Closure Report
Project Summary
Background
The October 2017 update of Google Chrome (release 62) will change treatment of websites served over HTTP. Where there is a text input field on a webpage, the page must be served over HTTPS. A failure to do so could result in a ‘Not secure’ warning in the browser bar.
Google indicated in late April that this change was in relation to personal data but have recently extended it to any text input on a website, including website search. Equally, the Chrome browser in ‘Incognito’ mode will flag all HTTP sites as ‘not secure’.
Chrome is the world's most popular browser and currently Chrome accounts for 47% of browser usage of the University website with more than 80% on the latest version.
Generally the popular uptake of a new release is 2-6 weeks post release. and post that will tend to become the defacto version.

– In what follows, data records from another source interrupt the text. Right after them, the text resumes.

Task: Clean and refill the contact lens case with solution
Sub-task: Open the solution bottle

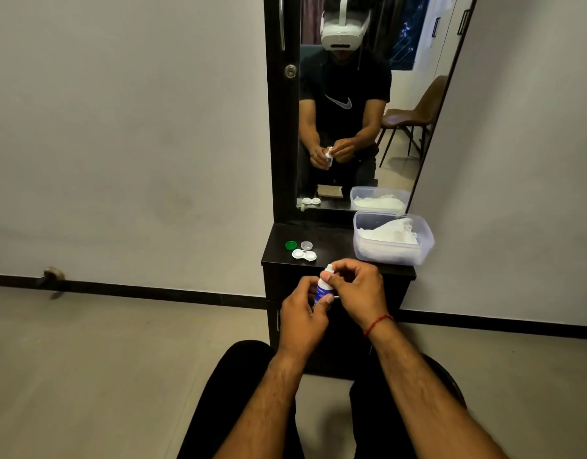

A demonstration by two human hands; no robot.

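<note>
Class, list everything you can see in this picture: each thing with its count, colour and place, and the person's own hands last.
Contact lens case: one, white, open, on dark shelf.
Caps: two, green and clear, behind the case.
Plastic tub: one, clear, white tissue inside, shelf's right.
Mirror: one, black-framed, above shelf.
Solution bottle: one, white and blue, held.
Left hand: grips bottle body.
Right hand: fingers at bottle top.

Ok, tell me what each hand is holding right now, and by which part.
Both hold the solution bottle: the left hand grips its body, and the right hand pinches around its top near the nozzle.
</note>
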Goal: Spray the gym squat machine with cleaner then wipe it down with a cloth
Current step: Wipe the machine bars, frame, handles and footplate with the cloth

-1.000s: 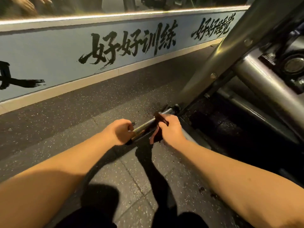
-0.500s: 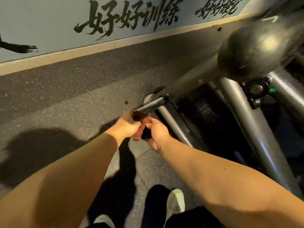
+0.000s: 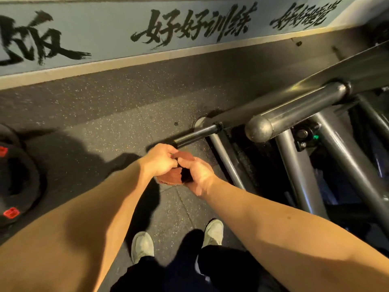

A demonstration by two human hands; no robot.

A project of this type and complexity always faces risks and challenges, it also had a very tight timescale due to the impending release of the Chrome upgrade.

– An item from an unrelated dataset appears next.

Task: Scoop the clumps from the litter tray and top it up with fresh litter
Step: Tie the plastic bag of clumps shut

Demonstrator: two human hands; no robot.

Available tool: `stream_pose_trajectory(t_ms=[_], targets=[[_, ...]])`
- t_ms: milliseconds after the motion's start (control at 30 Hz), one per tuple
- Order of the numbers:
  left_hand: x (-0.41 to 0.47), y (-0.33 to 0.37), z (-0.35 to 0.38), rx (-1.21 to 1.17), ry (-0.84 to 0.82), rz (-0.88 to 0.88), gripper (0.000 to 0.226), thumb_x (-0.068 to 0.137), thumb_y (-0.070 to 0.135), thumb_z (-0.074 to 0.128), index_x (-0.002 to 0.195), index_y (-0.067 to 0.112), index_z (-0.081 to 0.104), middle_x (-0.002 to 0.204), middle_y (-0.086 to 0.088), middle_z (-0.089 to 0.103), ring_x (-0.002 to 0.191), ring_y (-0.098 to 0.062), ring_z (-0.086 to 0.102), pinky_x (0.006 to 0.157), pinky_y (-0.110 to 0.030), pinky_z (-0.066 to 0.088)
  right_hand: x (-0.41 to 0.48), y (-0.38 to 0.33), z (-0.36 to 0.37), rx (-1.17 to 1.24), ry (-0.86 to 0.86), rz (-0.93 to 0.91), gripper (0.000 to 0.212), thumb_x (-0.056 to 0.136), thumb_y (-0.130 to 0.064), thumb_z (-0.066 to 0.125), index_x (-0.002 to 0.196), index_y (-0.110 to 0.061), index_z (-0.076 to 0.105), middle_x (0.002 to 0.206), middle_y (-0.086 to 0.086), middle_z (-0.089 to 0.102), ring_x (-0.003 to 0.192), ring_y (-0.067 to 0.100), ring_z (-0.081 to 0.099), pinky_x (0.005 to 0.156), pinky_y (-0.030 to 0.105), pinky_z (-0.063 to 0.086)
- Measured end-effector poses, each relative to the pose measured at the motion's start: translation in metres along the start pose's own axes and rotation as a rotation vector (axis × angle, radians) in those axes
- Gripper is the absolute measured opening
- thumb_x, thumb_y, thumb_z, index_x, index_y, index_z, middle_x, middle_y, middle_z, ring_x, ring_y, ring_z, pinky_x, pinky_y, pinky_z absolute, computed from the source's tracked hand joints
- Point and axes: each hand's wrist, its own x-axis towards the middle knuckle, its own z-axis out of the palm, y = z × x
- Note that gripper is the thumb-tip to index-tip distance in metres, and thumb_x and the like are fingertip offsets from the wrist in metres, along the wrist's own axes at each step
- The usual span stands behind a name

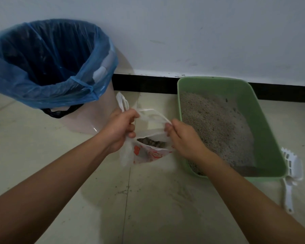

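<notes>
White bag (144, 155), weighted by clumps (151, 142), hangs between left hand (121, 127) and right hand (182, 138), each clamped on its rim. Thin film, limp, likely tearable: grip the handles (122, 101). Tray (264, 124) sits just beyond the right hand.

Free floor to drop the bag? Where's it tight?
Bare floor between the forearms, below the bag, though gritty; also left of the left hand, in front of the bin. Crowded: gap between bin and litter tray, filled by bag and right hand; scoop lies along the tray's right side.
</notes>
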Motion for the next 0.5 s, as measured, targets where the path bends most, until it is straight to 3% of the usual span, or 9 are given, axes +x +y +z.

The project team comprised technical expertise from various ISG - Applications teams as well as close cooperation with the UWP team. Despite the diverse nature of the project team worked very well together and adapted methodologies to suit the needs of the project delivery along the way, including delivering a communications strategy to keep the business well informed.
The project was successful in delivering in a very short time frame so as to meet the needs of the University.
The purpose of this project was to update HTTP text fields to only accept HTTPS.
This was to support:
- Upcoming Google Chrome upgrade.
- Protect the reputation of the University.
Scope
The scope of the project as agreed in the Project Brief were:
Until now the website has accepted HTTP input fields and the integrity has been maintained within the current system. The scope of this project is to ensure that the product remains compliant with the changes that Google is making to the Chrome browser.
The project also intends to protect the reputation of the university in that users will not question whether the site is secure, something that could happen should users spot the not secure comment in their browser bar.
The project remained in scope up to and including the delivery milestone.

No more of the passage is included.